There is a desire for death, for self-annihilation, for no-Self, inherent in spirituality, from which paradoxically arises a 'return' to wholeness and a freedom to desire greater wholeness. This isn't the only 'way' or sequence, but just a way of expressing what I feel these notes implicitly externalize. To seek not wholeness but rather to allow disintegration is a purification in the right context and paradoxical 'return' to wholeness; But it does not start with a desire, a seeking, of greater wholeness. It is interesting, as an aside, how so many evolutionary niches are fulfilled in this indirect way (called exaptation in the literature). This is another 'way' and 'why' of spirituality. If one "just sits" - in the aesthetic of Zen meditation - with a deep skepticism of any intent at all - including the intent to 'just sit', and of course the intent for wholeness - with a kind of desire for nothingness, a deep contemplation of felt nothingness (to 'be nobody,' including a more whole 'you'), it is no less spirituality. Spirituality can be thought of as a reformation of man from contemplating the ineffable images of God, and if God in one image is all that is (wholeness), God is also no particular thing (nothing) - there is always a dual image. To rest assured that spirituality is solely about ever greater wholeness is to subtly run from death, from unbecoming. And this will come back around if that is one's chosen way.

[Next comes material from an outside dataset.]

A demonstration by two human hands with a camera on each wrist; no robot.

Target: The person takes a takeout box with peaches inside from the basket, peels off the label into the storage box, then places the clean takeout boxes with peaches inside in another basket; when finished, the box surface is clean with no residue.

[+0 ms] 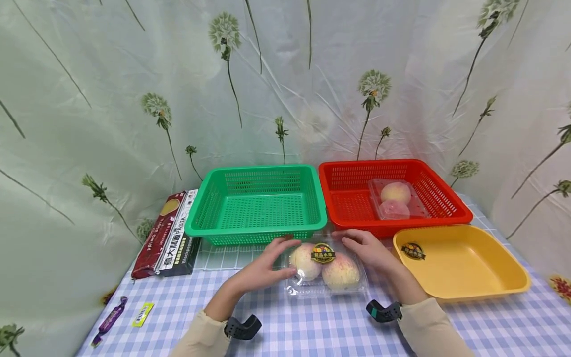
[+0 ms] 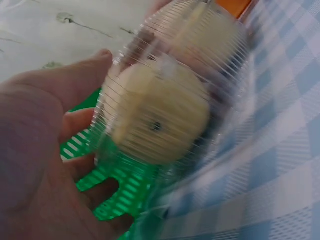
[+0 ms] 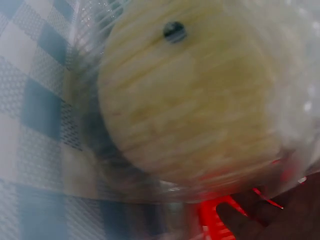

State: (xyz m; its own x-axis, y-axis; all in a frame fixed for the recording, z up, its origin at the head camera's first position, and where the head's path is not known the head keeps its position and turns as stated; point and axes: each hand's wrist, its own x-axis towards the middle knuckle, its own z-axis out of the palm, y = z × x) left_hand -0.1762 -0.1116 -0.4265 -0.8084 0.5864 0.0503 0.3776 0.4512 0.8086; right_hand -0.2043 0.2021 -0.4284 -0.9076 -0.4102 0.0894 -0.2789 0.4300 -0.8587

The point here is not to swing to the opposite, thanatonic spirituality, but to hold the paradox. Not polarity 'management' but inhabiting the true contradictions directly and letting them transform one's perception. When one sits in (the anti-image of) nothingness, one will paradoxically feel 'reformed' in the sense of a return to an original wholeness, a peace that passeth understanding, and a freedom to desire without contraction. It is a renewal, a deepening sense of aliveness, that emerges just as well. Of course you can approach from the other end as you are saying, from desiring desire, from the impulse to seek greater wholeness, and in doing so find oneself in a state of non-seeking (not 'not seeking,' but more like desiring without attachment and therefore desiring without friction i.e., desiring completely or, desiring in a way that is already complete - here we find the truth in the paradoxical relationship of thanatos and eros).
I think it is good to concede the influence of Forrest's metaphysics. While an incredible contribution, it is exactly in matters of spirit (and relationship) that I think the metaphysics can get us trapped in definitions that lead to local optima and cut off the search for deeper meaning. The metaphysics is largely written in systemic-functionalist language. It defines spirituality in terms of its function and in terms of its relationship to other functions within a broader system of art and philosophy (and in doing so, implies that there is a wholeness greater than the wholeness of spirit, which contradicts itself and your piece here). Spirituality must serve some function within the IM intellectual regime. But if we respect the history of spirituality, we see spirituality to be something of an anti-function. It is precisely in defining the function of spirit (in the case of this deepcode entry, as orienting to greater wholeness, becoming) that its opposite will emerge and antagonize. Case in point: my commenting on what this written piece is not accounting for.